The next few hours were spent racing each other, climbing hills, gentle teasing and laughing at M’s attempts at wheelies and watching hubby ride a bike after years of no practice. M allowed herself to be a child and delighted in riding a bike and at one point even stuck her legs out going down a hill and freewheeled. We stopped for coffee and cake at a cafe and refuelled for the afternoon ahead. We cycled until we were all tired and the rain which had threatened arrived. Hubby, who knows London well, suggested a mystery bus tour and we allowed M to choose a random bus to ride. We climbed to the top deck and watched the famous London sites glide by for the price of an Oyster card ride and rested our tired legs.
M’s normal cynical distain for the rest of humanity had gone and we all were happy watching the world go by, relying on Hubby’s knowledge as our unofficial tour guide. He suggested we stop somewhere he knew for dinner and we ate cheap but tasty burgers in a back street restaurant that lived up to its reputation. He was right; dinner was delicious and we loaded up the calories we had burnt off during the day while M chatted about the day and teased Hubby about his saddle sore behind. We talked about the day and surprisingly M asked if we could do it again and could she bring a friend? I tried not to slip off my stool in shock and agreed.
J is very much a child and is happy climbing on an adventure playground or building a Meccano racing car, but M is very self conscious and feels that the world is not only watching but judging her every move. She is settled in our home and knows she will be here until she chooses to leave which will hopefully be after university and not at 16, but she never really allows herself to be part of the family. There is a defensive wall around M that leaves me sad. It’s not just her foster family she keeps at bay but her friends, family members and the world in general; considering her background, it’s unsurprising.
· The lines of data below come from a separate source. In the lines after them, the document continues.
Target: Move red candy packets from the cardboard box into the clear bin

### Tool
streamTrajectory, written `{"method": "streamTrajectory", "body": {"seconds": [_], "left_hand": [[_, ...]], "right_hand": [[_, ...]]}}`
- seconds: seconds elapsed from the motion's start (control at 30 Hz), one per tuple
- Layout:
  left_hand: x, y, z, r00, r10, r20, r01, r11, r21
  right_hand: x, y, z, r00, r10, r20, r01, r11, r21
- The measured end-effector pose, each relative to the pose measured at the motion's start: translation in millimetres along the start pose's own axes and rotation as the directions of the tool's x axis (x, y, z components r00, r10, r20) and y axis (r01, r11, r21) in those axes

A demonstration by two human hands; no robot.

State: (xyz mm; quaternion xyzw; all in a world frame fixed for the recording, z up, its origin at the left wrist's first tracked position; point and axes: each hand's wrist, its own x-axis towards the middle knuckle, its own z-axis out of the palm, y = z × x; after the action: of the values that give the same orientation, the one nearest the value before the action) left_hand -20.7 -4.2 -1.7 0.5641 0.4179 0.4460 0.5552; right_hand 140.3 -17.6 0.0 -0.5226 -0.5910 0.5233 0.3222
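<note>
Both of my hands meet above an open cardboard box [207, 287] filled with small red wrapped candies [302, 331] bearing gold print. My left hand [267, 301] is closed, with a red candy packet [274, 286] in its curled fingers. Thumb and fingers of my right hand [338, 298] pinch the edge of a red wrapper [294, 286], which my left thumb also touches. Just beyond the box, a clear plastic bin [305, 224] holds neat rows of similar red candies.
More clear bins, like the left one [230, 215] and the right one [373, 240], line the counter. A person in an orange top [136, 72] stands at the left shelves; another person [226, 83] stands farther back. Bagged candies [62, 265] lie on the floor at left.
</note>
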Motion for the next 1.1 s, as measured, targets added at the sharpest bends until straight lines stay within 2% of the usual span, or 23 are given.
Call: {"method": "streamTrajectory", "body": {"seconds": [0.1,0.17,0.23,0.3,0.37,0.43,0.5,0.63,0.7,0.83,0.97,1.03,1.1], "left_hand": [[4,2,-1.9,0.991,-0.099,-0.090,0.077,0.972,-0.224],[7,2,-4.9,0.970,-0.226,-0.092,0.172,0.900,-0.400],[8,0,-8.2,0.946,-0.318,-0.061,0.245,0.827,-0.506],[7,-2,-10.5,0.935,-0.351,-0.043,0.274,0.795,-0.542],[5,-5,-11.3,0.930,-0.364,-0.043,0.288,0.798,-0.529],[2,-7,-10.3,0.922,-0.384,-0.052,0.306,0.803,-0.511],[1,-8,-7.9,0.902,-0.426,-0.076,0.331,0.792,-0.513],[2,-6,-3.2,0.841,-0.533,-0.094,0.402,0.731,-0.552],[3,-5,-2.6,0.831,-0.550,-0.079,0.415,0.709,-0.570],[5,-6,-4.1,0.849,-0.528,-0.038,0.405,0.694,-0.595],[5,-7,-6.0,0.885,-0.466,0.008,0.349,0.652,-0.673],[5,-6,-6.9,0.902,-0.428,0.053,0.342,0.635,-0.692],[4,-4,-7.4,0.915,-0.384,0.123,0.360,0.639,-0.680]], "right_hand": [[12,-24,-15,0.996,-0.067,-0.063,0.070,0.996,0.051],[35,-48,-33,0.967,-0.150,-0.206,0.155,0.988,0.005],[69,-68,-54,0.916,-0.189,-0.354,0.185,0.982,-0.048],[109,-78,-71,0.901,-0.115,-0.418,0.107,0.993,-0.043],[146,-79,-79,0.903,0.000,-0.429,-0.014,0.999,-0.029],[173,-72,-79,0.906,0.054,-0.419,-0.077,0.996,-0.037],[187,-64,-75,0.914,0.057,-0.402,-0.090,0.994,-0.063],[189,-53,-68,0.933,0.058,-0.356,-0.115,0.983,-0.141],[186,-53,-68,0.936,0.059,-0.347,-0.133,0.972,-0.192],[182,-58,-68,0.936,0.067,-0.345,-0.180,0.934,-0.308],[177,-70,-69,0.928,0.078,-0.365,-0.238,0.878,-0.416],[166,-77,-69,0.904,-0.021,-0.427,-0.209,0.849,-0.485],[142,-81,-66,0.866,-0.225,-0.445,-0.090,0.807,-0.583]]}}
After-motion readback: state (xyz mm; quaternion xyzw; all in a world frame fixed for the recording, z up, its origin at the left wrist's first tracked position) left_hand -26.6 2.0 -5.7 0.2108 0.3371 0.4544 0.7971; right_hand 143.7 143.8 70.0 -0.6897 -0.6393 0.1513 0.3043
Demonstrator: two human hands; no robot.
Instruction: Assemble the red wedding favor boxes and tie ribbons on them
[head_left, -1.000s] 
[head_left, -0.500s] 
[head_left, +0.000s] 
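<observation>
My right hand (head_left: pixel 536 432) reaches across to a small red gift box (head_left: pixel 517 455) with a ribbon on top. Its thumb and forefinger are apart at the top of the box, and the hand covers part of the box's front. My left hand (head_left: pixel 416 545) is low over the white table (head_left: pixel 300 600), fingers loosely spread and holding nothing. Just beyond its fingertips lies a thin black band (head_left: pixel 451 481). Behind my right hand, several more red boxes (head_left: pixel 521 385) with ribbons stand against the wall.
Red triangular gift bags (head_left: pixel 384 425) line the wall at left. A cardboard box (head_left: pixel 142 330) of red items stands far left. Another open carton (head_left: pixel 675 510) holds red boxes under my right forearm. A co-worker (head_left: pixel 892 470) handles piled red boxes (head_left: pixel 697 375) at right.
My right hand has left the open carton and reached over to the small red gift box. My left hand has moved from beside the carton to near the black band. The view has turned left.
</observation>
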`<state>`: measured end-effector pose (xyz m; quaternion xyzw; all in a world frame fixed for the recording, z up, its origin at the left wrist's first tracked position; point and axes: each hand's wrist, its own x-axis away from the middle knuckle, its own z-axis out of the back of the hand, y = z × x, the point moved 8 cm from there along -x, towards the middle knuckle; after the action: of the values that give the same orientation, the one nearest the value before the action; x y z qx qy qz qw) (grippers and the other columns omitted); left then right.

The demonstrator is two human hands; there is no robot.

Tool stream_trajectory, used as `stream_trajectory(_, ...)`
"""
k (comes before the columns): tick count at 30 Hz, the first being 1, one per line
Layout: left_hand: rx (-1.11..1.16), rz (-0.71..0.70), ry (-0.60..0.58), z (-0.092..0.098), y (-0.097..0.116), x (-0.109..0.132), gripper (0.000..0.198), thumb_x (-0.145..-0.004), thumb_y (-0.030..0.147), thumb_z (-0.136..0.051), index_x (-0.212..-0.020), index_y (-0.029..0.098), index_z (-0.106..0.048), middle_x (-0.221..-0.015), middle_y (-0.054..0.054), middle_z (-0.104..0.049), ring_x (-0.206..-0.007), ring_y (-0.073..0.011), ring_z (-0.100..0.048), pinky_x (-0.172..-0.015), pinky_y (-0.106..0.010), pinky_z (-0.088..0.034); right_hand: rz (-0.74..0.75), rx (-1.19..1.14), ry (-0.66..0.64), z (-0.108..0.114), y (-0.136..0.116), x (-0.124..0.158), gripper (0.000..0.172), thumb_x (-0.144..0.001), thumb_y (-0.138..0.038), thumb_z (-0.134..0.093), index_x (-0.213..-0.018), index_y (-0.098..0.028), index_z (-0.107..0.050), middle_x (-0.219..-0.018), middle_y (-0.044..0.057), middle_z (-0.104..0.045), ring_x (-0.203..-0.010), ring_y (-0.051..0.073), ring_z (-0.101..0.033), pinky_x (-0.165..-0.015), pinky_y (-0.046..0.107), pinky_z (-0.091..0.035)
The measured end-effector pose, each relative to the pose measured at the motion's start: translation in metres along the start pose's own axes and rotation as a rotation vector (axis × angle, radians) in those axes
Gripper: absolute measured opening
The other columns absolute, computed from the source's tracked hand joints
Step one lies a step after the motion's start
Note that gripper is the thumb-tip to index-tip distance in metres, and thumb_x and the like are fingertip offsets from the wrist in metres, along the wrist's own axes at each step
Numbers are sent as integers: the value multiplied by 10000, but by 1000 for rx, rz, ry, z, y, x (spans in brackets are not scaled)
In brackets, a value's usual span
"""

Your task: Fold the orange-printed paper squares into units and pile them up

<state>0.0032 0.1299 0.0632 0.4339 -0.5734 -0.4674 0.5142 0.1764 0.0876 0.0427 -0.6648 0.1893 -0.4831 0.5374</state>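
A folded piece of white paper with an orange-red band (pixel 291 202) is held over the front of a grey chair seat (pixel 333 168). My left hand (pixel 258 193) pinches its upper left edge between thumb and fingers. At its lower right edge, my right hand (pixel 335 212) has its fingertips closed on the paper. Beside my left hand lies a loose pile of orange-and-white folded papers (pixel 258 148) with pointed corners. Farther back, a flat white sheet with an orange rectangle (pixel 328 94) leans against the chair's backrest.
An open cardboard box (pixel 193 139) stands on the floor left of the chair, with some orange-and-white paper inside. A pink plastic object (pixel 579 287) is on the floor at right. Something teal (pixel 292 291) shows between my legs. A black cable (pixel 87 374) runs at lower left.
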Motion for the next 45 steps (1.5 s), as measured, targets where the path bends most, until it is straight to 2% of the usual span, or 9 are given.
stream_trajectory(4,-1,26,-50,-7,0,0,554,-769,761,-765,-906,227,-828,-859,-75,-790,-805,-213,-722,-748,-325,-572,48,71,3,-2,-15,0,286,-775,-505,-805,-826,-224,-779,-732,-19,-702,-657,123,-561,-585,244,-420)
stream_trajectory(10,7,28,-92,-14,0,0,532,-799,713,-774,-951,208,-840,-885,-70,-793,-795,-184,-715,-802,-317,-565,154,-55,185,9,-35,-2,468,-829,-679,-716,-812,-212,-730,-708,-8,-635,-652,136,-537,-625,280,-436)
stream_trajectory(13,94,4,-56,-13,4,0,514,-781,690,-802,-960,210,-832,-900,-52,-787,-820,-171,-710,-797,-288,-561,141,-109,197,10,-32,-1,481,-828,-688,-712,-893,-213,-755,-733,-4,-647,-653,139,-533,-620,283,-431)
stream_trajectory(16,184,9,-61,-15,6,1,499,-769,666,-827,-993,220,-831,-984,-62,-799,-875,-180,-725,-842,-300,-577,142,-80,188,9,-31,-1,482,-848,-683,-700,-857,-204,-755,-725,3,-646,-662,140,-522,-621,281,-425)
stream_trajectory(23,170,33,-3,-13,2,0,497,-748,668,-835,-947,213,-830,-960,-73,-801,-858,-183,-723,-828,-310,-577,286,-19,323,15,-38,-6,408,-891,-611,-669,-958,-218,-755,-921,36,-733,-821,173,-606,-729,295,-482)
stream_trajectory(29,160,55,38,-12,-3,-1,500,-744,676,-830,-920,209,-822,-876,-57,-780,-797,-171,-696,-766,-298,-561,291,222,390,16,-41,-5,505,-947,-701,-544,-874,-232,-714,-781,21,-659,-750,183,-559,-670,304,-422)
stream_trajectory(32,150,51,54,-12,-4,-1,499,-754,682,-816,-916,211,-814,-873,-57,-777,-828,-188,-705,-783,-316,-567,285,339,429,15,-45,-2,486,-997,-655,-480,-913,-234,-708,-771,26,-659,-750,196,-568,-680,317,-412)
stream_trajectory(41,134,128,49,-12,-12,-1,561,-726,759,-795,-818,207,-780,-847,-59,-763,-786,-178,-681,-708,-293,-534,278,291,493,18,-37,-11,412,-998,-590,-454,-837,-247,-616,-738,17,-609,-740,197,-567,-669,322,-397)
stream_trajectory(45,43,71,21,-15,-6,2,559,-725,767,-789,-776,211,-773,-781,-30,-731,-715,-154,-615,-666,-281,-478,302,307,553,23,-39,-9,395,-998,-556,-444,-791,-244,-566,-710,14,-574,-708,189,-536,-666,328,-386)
We chip away at it and she lets us in a little at a time but usually, she quickly rebuilds the wall as she can’t seem to allow herself to be defenceless.
M had allowed herself to be a child for the day and she sat with us on the long train ride home and didn’t retreat into her room as soon as we got back, but stayed in the living and dining room watching television and telling a slightly jealous J how cool the bikes were. I expected the usual slightly aloof M the next day but got a warmer version that was happy chatting to me and asked if she could dig her bike out of the garage. Hubby helped her pump the tires up and wipe off cobwebs and she cycled off to the park to meet a friend. The only issue was the cycle helmet but she even wore that... in my eyesight anyway.
I was surprised that once she accepted she had to participate on the London trip how much she let herself not only be a child and enjoy the freedom of bombing down a hill on a bike, but how it seems to have had a longer term effect on her. It’s been nearly a week since the trip and the barriers are still at an all time low. I realised it could have easily gone the other way and she could have sulked her way around London and spoilt it for everyone but this time we had a victory. One I plan to repeat.